La questione del Public Procurement non impatta su tutti i Paesi allo stesso modo, così come le modalità di intervento statali sono differenti. In alcuni Paesi, per esempio, ci sono clausole contrattuali per la revisione prezzi che si applicano all’aumentare del costo delle materie prime e non all’aumentare del costo del personale, mentre in Irlanda è l’esatto contrario. In Germania è ancora diverso. Bisogna mappare il sistema di attuazione delle direttive europee e capire se le differenze di applicazione sono effettivamente qualificate o meno. Non dobbiamo dimenticare che le direttive fissano degli elementi di fondo; penso per esempio al divieto di introduzione di clausole che, a loro volta, vietino la revisione dei costi quando le decisioni sono imposte dallo Stato, come nel caso di aumenti salariali contrattuali. Non tutto deve essere necessariamente uniformato, ma le difformità di applicazione vanno contestualizzate e verificate rispetto all’efficacia per il settore. In alcuni Stati l’implementazione viene fatta meglio che in altri; in alcuni, come per l’esempio fatto sopra, è possibile rivedere i prezzi e in altri no, anche in caso di aumenti salariali imposti per legge. Le direttive vanno quindi comunque riviste, facendo presente che è indispensabile l’attenzione alle modalità di implementazione. Su questo aspetto EFCI ha chiesto un incontro specifico alle direzioni generali di competenza.
Spesso gli addetti ai servizi, soprattutto di pulizia professionale, sono visti come coloro che non hanno trovato di meglio da fare nella vita, mentre in realtà si occupano della tutela della salute delle persone attraverso l’igiene. Come si muoverà la Federazione sotto la sua guida rispetto a questi temi?
La ‘luna di miele’ che ha portato gli operatori ad essere visti come degli eroi è finita con il finire della pandemia.
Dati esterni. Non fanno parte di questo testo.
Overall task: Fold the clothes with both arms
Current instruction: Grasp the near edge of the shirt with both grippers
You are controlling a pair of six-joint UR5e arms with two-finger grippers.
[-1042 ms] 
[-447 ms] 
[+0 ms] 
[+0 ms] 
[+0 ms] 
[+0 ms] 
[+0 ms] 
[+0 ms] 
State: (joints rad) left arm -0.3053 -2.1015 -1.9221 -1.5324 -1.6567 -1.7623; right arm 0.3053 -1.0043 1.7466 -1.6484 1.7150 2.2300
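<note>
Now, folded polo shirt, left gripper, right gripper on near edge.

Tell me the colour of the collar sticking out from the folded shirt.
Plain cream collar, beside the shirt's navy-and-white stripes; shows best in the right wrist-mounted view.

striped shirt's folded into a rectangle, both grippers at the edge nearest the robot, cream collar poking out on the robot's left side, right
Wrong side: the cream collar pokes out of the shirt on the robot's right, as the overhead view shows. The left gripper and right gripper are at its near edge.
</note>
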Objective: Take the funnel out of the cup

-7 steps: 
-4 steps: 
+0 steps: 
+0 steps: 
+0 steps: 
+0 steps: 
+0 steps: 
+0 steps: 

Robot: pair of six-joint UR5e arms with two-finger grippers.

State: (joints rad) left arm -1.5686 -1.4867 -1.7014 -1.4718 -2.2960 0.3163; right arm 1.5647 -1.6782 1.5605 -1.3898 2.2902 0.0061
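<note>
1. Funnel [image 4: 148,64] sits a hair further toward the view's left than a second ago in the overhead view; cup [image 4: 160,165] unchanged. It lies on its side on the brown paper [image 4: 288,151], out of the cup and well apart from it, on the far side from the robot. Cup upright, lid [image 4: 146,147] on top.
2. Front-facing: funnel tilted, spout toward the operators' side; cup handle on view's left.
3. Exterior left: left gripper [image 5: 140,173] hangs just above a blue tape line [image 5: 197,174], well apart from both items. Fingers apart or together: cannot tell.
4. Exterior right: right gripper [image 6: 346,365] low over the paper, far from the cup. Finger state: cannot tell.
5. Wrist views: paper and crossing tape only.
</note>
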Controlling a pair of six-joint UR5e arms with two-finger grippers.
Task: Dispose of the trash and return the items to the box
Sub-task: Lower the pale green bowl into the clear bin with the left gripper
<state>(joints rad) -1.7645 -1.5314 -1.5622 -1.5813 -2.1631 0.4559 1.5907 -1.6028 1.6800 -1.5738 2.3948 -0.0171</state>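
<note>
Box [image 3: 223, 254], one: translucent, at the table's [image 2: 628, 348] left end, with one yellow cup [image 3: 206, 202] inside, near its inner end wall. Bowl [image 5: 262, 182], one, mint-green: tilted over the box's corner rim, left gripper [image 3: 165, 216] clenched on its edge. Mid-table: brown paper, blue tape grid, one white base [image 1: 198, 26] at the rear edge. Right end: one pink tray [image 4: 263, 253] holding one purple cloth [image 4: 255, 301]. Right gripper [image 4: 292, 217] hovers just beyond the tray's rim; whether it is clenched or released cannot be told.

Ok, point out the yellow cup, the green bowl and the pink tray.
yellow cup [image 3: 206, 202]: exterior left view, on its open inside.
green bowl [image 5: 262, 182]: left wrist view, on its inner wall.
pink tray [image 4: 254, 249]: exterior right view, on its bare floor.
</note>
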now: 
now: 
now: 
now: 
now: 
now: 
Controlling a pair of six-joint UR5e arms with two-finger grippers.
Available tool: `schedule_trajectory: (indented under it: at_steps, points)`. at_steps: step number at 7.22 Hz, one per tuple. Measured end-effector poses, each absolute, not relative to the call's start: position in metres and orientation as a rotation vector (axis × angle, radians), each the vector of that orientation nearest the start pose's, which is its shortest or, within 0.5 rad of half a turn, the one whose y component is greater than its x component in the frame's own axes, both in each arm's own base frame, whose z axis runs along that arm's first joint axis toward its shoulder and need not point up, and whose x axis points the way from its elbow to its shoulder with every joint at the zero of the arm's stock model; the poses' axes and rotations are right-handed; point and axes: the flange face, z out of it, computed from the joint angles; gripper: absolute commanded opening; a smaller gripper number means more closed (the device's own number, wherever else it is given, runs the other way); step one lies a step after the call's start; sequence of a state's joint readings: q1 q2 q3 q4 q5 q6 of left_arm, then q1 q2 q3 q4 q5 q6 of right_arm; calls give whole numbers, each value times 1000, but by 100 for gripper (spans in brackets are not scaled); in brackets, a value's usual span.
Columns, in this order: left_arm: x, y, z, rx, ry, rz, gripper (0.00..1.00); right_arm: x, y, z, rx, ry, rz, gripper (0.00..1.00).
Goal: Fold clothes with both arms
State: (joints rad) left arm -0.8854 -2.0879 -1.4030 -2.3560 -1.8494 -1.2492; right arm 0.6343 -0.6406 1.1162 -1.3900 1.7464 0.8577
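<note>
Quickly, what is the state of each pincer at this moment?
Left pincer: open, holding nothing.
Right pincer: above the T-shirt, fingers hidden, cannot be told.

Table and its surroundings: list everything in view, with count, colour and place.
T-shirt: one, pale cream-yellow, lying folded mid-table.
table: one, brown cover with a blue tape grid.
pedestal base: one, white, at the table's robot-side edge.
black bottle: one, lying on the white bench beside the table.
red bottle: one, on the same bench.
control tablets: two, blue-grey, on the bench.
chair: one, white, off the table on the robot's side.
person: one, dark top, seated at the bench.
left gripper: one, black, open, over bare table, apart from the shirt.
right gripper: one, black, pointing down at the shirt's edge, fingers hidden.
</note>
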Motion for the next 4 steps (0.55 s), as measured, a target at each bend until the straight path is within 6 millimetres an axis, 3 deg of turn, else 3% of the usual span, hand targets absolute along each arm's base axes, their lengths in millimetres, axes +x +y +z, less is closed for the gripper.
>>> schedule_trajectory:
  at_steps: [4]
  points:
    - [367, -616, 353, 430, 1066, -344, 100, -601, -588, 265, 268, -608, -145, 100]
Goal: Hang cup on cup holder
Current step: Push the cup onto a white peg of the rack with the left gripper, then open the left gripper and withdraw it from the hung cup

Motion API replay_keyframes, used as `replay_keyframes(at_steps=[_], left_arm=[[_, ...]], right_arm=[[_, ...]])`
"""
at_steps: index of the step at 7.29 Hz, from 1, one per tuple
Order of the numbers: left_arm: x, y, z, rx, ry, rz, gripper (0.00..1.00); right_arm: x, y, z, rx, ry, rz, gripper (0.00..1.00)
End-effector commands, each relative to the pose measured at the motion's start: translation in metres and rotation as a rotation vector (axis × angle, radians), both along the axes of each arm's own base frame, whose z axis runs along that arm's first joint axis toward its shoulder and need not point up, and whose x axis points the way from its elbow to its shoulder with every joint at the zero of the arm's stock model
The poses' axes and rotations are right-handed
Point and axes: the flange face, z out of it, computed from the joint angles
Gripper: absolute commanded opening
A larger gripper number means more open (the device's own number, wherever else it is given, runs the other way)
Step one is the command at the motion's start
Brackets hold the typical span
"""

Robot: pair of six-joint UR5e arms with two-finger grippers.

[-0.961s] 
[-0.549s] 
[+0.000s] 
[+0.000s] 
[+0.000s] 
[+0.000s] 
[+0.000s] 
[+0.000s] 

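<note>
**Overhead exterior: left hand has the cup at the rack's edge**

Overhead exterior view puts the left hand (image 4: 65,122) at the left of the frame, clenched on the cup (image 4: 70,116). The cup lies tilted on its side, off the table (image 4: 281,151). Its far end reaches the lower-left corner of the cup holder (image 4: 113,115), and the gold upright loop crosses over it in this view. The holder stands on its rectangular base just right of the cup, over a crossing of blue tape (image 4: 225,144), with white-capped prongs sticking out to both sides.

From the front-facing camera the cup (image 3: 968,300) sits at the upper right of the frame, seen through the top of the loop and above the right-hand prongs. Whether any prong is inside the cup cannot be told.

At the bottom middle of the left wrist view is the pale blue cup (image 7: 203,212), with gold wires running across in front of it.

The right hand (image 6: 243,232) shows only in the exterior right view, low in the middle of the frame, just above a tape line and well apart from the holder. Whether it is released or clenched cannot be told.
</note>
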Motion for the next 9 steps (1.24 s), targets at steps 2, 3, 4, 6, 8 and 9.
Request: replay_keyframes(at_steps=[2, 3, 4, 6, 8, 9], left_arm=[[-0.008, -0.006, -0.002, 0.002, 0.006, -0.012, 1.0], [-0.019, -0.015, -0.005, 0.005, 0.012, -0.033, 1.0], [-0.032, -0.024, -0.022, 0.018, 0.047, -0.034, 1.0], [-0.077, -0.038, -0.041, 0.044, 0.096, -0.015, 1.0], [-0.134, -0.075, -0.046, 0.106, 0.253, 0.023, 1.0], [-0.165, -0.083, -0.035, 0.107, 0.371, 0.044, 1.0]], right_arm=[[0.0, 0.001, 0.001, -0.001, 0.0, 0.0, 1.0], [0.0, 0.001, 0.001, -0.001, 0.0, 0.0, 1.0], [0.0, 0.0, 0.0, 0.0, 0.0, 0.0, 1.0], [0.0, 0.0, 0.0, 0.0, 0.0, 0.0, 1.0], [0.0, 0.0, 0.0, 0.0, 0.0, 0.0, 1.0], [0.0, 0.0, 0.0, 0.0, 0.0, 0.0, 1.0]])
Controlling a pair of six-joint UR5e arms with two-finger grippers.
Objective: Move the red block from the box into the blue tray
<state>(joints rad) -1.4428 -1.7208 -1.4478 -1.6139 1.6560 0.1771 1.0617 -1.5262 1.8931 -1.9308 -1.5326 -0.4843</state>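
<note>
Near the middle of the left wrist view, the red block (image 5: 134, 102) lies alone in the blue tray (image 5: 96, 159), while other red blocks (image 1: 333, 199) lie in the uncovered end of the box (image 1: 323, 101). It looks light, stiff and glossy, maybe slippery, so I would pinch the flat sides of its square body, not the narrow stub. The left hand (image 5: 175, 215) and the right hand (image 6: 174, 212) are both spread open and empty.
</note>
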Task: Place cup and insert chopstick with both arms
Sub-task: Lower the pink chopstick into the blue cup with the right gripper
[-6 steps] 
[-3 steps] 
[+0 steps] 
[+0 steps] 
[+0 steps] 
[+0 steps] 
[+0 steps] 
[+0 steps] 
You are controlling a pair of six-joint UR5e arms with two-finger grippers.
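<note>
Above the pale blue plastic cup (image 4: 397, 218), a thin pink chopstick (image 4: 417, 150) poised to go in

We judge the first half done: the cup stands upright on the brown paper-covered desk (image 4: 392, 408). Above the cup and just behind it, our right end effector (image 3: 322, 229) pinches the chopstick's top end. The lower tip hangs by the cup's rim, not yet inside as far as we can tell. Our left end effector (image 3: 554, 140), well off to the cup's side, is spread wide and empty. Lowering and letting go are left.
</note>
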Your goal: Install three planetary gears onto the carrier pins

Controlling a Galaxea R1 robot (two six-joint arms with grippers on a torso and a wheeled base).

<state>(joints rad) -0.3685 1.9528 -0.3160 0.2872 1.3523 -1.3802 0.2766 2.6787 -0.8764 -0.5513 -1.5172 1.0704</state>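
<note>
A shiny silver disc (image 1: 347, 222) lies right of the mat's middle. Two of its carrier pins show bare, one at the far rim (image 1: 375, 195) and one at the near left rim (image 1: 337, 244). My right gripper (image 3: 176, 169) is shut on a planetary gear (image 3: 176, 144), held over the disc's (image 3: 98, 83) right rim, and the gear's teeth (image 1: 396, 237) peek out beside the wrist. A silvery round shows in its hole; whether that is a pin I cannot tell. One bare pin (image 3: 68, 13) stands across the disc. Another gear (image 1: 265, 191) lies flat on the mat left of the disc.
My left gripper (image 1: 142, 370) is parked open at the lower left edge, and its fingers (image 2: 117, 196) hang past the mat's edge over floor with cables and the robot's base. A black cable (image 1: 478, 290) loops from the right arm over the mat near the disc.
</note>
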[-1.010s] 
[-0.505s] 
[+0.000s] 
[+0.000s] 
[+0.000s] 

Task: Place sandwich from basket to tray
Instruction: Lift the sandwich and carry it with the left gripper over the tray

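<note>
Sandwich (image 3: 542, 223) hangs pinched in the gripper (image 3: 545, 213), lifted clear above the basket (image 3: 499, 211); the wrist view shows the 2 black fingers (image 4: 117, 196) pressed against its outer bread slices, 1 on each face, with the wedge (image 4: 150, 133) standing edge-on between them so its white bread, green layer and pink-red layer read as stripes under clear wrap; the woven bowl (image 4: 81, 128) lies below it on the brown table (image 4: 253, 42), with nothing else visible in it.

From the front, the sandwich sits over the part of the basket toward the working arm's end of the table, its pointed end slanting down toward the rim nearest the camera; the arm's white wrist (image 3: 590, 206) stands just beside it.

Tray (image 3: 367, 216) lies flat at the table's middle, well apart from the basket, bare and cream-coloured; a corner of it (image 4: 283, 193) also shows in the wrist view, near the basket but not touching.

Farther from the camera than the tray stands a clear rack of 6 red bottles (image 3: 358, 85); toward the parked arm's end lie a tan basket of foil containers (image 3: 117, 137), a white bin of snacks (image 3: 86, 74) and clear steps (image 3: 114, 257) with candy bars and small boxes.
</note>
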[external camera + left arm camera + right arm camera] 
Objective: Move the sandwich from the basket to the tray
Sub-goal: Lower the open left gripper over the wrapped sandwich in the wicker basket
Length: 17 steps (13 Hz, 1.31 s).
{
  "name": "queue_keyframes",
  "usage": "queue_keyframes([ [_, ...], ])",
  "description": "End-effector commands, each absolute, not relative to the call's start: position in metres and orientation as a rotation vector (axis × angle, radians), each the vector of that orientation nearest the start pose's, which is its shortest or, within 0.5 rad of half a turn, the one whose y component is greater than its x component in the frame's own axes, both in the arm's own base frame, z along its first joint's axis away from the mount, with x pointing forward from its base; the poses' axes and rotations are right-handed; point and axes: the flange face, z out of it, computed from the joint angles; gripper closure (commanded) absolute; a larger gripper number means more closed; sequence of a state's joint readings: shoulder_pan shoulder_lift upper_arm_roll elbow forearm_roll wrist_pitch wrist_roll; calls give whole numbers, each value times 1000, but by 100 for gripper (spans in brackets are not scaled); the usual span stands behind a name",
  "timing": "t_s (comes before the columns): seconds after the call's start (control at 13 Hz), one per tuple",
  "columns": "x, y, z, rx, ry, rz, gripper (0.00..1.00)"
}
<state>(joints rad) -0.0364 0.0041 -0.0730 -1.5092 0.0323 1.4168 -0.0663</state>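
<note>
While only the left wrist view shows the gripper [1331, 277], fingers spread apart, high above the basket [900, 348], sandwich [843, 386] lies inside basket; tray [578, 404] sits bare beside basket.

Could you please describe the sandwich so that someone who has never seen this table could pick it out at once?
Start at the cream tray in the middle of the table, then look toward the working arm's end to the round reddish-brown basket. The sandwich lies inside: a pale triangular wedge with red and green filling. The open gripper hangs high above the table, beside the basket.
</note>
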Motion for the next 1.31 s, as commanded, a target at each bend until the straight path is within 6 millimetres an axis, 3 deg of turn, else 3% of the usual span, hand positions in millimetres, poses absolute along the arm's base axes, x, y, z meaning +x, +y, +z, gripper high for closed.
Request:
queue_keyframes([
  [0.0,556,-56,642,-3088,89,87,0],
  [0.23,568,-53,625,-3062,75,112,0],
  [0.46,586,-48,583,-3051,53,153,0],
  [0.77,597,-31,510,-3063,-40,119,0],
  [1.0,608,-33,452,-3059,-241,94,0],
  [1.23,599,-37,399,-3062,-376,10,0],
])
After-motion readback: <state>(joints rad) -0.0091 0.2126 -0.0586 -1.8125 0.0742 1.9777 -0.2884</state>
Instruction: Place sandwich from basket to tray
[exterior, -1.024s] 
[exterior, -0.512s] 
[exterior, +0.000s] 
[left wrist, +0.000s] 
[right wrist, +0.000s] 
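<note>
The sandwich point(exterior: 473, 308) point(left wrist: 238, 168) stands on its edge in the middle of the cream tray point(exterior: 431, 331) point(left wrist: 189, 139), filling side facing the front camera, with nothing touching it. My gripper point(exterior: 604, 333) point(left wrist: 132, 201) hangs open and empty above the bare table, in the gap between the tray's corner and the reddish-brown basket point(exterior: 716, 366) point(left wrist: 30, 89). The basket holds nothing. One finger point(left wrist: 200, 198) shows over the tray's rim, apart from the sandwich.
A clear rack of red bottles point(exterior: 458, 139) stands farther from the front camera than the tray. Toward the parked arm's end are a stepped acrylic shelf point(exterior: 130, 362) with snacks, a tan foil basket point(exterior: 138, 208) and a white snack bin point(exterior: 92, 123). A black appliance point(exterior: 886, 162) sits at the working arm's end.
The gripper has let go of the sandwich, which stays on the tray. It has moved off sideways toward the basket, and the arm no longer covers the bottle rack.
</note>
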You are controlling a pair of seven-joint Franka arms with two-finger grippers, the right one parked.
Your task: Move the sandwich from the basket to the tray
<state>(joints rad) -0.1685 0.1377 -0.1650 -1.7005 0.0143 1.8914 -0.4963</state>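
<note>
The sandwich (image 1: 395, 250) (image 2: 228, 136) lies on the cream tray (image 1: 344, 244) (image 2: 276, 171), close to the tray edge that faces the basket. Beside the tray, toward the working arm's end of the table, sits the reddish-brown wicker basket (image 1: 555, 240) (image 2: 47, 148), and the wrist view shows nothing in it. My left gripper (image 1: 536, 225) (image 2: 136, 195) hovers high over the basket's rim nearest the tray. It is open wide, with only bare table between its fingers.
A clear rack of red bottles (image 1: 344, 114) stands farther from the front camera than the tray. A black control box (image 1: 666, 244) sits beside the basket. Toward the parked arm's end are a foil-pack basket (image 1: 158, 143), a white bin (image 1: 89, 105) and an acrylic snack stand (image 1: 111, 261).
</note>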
Il pubblico ha già incominciato a rivedere le sue richieste in termini di servizi, mentre le sorprese più grandi si sono avute nel privato, per la sensazione che posso avere avuto in questi primi mesi di attività in EFCI. Intendo dire che nei clienti privati la percezione del servizio dopo il Covid è molto diversa. Per esempio, uno degli aspetti che ha influenzato maggiormente il ritorno in ufficio dopo lo smart working obbligato è stato proprio il livello di pulizia degli ambienti. Alcune realtà hanno incominciato a chiedere che gli addetti potessero svolgere il servizio nelle ore lavorative del personale, in modo tale che chi fa le pulizie fosse presente con tutti gli altri. Questo proprio per la consapevolezza che l’igiene vuol dire anche salute. Senza dimenticare il fattore del risparmio energetico consentito dalla concomitanza di orari. In alcuni casi il privato si è dichiarato disponibile a rivedere i prezzi, nel pubblico non è successo. Come EFCI ci muoveremo anche per far capire che questo è un settore ad alta professionalità, che contempla una elevata componente di digitalizzazione. Per questo durante la fiera ISSA Pulire presenteremo i risultati di uno studio europeo sull’avanzamento del livello delle competenze tecnico-digitali, per dare un messaggio alla politica su quanto sia importante formare questo tipo di competenze, che spesso sono inadeguate.
Quali sono invece le sfide che si è personalmente prefissato?
Il mio obiettivo è quello di visitare diversi cantieri delle Associazioni dei Paesi membri, per vedere con gli occhi e toccare con mano quali sono le diverse esigenze. Voglio essere consapevole degli effetti reali e pratici delle decisioni prese a livello europeo. La vicinanza ai territori passa anche e soprattutto attraverso le visite ai membri e per me essere consapevole della realtà operativa significa poi poter rappresentare al meglio le istanze sul piano istituzionale.